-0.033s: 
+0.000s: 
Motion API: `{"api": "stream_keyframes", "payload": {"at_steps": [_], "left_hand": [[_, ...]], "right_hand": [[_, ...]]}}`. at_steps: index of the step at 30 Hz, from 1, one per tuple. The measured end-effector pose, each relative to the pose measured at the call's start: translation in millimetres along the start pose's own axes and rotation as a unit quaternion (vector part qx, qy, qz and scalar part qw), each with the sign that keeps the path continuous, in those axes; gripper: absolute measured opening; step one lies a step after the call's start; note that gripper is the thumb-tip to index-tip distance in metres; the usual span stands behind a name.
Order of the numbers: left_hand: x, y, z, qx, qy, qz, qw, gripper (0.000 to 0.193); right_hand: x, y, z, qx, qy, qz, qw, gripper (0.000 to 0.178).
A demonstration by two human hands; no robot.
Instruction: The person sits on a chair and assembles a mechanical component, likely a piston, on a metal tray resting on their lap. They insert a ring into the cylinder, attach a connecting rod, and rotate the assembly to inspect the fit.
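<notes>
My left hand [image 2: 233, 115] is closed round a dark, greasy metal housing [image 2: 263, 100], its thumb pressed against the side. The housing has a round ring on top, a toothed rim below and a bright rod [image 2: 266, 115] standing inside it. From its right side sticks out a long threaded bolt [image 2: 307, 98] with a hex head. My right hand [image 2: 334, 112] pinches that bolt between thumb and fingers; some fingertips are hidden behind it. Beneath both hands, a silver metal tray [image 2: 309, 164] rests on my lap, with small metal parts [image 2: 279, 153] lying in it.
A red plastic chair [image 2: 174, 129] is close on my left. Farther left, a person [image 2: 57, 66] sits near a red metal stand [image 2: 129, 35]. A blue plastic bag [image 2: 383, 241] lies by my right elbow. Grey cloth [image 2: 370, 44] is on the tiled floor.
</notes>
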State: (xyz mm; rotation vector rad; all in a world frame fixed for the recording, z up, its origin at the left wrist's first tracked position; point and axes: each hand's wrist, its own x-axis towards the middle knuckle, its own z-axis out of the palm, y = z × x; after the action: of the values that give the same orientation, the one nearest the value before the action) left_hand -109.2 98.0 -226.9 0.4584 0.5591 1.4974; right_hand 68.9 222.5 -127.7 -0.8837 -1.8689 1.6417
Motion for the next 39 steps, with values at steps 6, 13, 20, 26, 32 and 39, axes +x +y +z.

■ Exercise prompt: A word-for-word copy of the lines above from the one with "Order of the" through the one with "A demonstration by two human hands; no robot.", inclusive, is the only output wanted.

■ Answer box:
Order of the numbers: left_hand: x, y, z, qx, qy, qz, qw, gripper (0.000 to 0.193); right_hand: x, y, z, qx, qy, qz, qw, gripper (0.000 to 0.178).
A demonstration by two human hands; no robot.

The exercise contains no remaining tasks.